Why Janice Jong chose an in-house role after a decade away from legal practice

The Special Forces Pension Plan COO and GC talks about her career pivot and why she has no regrets
Why Janice Jong chose an in-house role after a decade away from legal practice

Janice Jong left private practice in 2010 to spend a decade abroad with her family – no work permit, no practice, no files. When she came back to Canada, she received two job offers on the same day, both at the same salary. One was a return to private practice; the other was something she had long been curious about but never managed to act on. She chose the in-house path. 

The timing of her return, during COVID, also shaped the decision. Rebuilding a client base after a 10-year gap during widespread upheaval felt too steep a climb. Going in-house offered something defined with room to grow. 

Jong's legal career began at Burnet, Duckworth & Palmer LLP in Calgary, where she articled, then moved to a small firm and eventually became a partner at Field Law, where her practice centred on wills and estates, corporate law, banking, real estate, and trusts. She also co-taught as an adjunct professor at the University of Calgary.

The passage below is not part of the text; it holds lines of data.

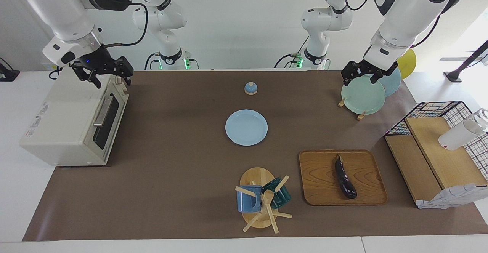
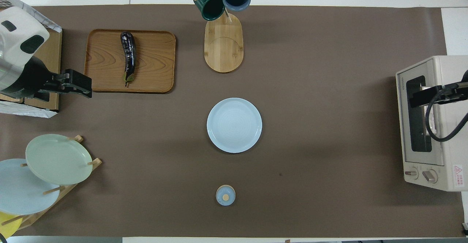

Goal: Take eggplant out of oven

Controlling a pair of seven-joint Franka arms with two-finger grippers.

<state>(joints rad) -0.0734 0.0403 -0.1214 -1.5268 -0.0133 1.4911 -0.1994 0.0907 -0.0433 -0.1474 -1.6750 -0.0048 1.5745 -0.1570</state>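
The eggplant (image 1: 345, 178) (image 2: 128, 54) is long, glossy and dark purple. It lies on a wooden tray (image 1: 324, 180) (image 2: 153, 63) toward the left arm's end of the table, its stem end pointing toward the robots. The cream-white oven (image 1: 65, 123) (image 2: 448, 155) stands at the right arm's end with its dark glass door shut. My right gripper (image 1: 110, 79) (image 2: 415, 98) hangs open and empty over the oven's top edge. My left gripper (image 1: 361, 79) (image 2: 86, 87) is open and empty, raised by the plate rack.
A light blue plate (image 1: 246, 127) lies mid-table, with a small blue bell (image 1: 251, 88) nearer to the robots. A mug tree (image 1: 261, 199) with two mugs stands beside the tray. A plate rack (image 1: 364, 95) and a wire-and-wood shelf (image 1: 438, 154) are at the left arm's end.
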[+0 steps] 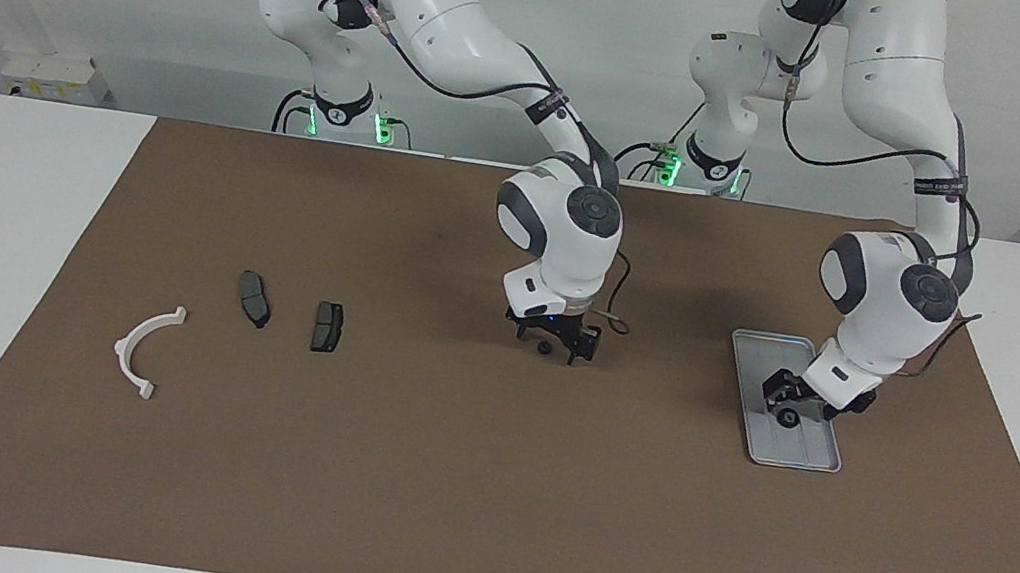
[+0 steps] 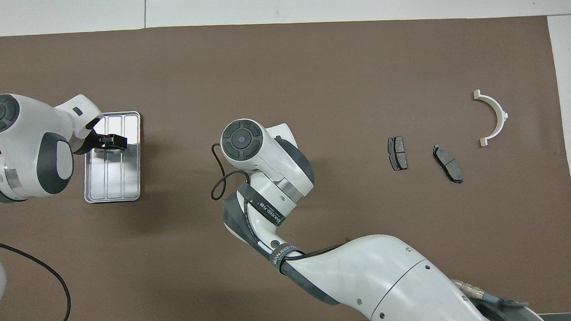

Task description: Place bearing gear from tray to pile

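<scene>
Left tool (image 1: pixel 790 409) low in tray (image 1: pixel 768 353) at left arm's end of table (image 1: pixel 441 478), fingers closed on small dark bearing gear (image 1: pixel 789 418). Right tool (image 1: pixel 554 342) over mid-table, opening unclear. Pile: two brake pads (image 1: pixel 253 298), white bracket (image 1: pixel 142 351) farther out.

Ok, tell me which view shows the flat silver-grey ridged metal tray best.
The overhead view: the flat silver-grey ridged metal tray shows its rim and lengthwise ridges from above, with the left gripper over one end. The facing view shows it slanted, half covered by that gripper.
</scene>
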You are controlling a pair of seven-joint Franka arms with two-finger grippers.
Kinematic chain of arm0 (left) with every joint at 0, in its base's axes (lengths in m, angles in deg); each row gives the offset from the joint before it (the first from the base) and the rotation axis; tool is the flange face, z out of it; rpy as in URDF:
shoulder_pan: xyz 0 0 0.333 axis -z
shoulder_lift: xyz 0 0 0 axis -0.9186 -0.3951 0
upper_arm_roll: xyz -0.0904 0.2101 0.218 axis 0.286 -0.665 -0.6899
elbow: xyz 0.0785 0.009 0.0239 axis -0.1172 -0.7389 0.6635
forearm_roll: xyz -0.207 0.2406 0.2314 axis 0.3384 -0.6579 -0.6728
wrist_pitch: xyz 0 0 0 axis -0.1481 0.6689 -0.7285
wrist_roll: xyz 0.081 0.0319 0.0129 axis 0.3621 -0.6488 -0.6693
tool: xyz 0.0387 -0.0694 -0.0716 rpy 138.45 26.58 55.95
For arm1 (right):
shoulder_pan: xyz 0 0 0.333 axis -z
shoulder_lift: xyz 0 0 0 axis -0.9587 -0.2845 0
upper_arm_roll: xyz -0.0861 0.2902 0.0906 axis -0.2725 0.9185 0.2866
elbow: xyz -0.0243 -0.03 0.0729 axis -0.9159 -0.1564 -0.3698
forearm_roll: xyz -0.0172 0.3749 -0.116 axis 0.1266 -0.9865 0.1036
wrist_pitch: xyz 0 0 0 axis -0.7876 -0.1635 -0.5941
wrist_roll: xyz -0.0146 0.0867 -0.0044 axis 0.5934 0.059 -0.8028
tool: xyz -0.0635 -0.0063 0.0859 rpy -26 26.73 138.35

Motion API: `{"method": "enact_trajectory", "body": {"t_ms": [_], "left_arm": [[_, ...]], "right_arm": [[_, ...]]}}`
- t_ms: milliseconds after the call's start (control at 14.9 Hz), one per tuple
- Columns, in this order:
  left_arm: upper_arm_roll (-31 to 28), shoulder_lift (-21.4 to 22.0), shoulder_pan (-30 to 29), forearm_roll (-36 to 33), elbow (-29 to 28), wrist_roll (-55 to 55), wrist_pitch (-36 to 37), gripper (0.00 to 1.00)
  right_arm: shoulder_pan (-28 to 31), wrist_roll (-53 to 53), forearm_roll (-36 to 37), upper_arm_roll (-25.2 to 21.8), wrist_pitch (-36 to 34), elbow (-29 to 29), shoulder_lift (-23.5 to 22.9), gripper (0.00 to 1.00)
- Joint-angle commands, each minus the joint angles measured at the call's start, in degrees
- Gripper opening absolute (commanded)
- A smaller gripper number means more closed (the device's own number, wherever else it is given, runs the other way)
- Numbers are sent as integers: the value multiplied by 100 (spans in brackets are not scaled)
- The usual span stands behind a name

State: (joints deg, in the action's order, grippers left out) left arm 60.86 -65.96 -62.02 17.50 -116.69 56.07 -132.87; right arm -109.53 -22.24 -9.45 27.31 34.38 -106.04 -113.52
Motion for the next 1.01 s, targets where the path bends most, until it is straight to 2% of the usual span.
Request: {"method": "enact_trajectory", "body": {"t_ms": [0, 135, 269, 404, 471, 538, 605, 673, 807, 874, 942], "left_arm": [[-57, 227, 74, 12, -321, -6, -154, 96], [-57, 236, 74, 12, -321, -6, -163, 95], [-57, 227, 91, 12, -321, -6, -189, 89], [-57, 200, 118, 12, -347, 3, -329, 87], [-66, 200, 109, 3, -347, 38, -321, 83], [-66, 200, 109, 3, -347, 56, -321, 76], [-66, 200, 118, 12, -347, 56, -330, 59], [-66, 200, 118, 3, -347, 56, -330, 41], [-66, 200, 118, 3, -339, 73, -304, 4], [-66, 200, 118, 3, -339, 82, -303, 0], [-66, 200, 118, 3, -321, 82, -286, 0]], "right_arm": [[29, -108, 102, 32, 44, -121, 18, 95], [46, -108, 67, 41, -17, -112, 18, 87], [64, -108, 31, 41, -52, -86, 27, 79], [64, -108, 14, 41, -70, -51, 27, 73], [72, -108, -30, 41, -70, -33, 27, 72], [73, -108, -83, 41, -70, -24, 27, 68], [73, -108, -83, 41, -61, -24, 27, 63], [73, -108, -92, 41, -44, -24, 27, 54], [81, -108, -92, 41, -35, -24, 27, 25], [81, -108, -92, 41, -9, -24, 27, 12], [81, -108, -92, 41, 0, -24, 18, 0]]}}
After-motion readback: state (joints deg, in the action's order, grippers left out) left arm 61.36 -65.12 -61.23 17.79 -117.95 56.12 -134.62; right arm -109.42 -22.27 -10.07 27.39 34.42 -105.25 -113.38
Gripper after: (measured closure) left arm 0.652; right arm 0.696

When her husband was offered a position abroad, she followed – living in the UAE, the UK, and the United States for over 10 years. She returned to Edmonton in 2020 and took her first in-house role at what was then known as Merit Contractors Association, a health and dental benefits organization that would later rebrand as OpenCircle. 

The fit made sense: the organization ran an employee life and health trust, and Jong had deep experience in trust law. What she did not anticipate was how the role would evolve. "I was the first lawyer to ever work there," she says. "The role expanded around what the department became. It's kind of an organic process when you're the first lawyer." 

Over nearly five years, her title changed several times – from general counsel to chief legal and risk officer to acting CEO during a leadership transition. OpenCircle is a not-for-profit association whose members are construction companies, and its health and dental plan is designed for seasonal and hourly workers. "The interesting legal work, in my opinion, was the regulatory landscape that makes that all come together," she says. Employment law, compliance, corporate governance, and HR all landed on her desk. 

The shift from private practice advice to internal decision-making was a sharp turn. "When you're a lawyer in a firm, you give best practice advice… but once you're internal and you're a part of the decision making and you know the business side of things, it becomes a lot more interesting and a lot more dynamic," she says. "The decisions that you make are not necessarily what you would have recommended as external counsel." Bridging that gap between what is legally ideal and what is operationally workable required a different kind of communication – one focused on explaining trade-offs and helping boards understand not just what was decided but why. 

Risk management was another area she deliberately came to. Before joining OpenCircle, she sought specialized training in risk management as internal counsel, including building a system for assessing exposure, reviewing mitigation strategies, and running compliance programs on an annual cycle. "Once you've got a system built, you can tweak it and run it every year," she says. 

In 2025, Jong joined the Special Forces Pension Plan. SFPP Corporation is a public agency that is the trustee and administrator of a defined benefit pension plan for police officers in Alberta. An SFPP pension allows officers to retire after 25 years of service regardless of age, and SFPP Corporation is tasked with carefully balancing the fund’s investment strategy with the needs of members, who may pay in over a shorter period but draw benefits for longer due to the elements of the pension’s design that support police officers. Jong's COO responsibilities, effective March 2026, now include oversight of finance and HR – two functions she is still growing into. For example, Jong is using her experience to be the voice urging care regarding the legal and privacy dimensions of AI implementation in the organization. It speaks to applying a legal lens at the operational level and beyond. 

Her advice to lawyers considering in-house work is direct: learn the business fast, and stop thinking of yourself as a legal resource and start thinking of yourself as a business team member who happens to be a lawyer. "I try not to stay in the legal box," she says. "I try [to] see where my role can become more dynamic and how I fit overall, not just assuming, 'oh, that's not my problem because it's not legal.'" 

When asked who is suited to in-house work, she points to skills that lawyers sometimes undervalue. "Communication skills, patience and listening skills are absolutely top skills to have in-house," she says. "A lot of what I do is hearing, processing and communicating – a lot of listening." Lawyers who do not feel confident in those areas may find private practice a better fit. 

Jong says re-entering the profession after a 10-year gap felt daunting, but that her hesitation turned out to be unfounded. "I would not necessarily have thought I could ever go back to a career that I enjoyed," she says, "but I really am, and it wasn't as nearly as bad as I thought." For lawyers facing similar gaps, she would like her story to be a lesson that it can be done.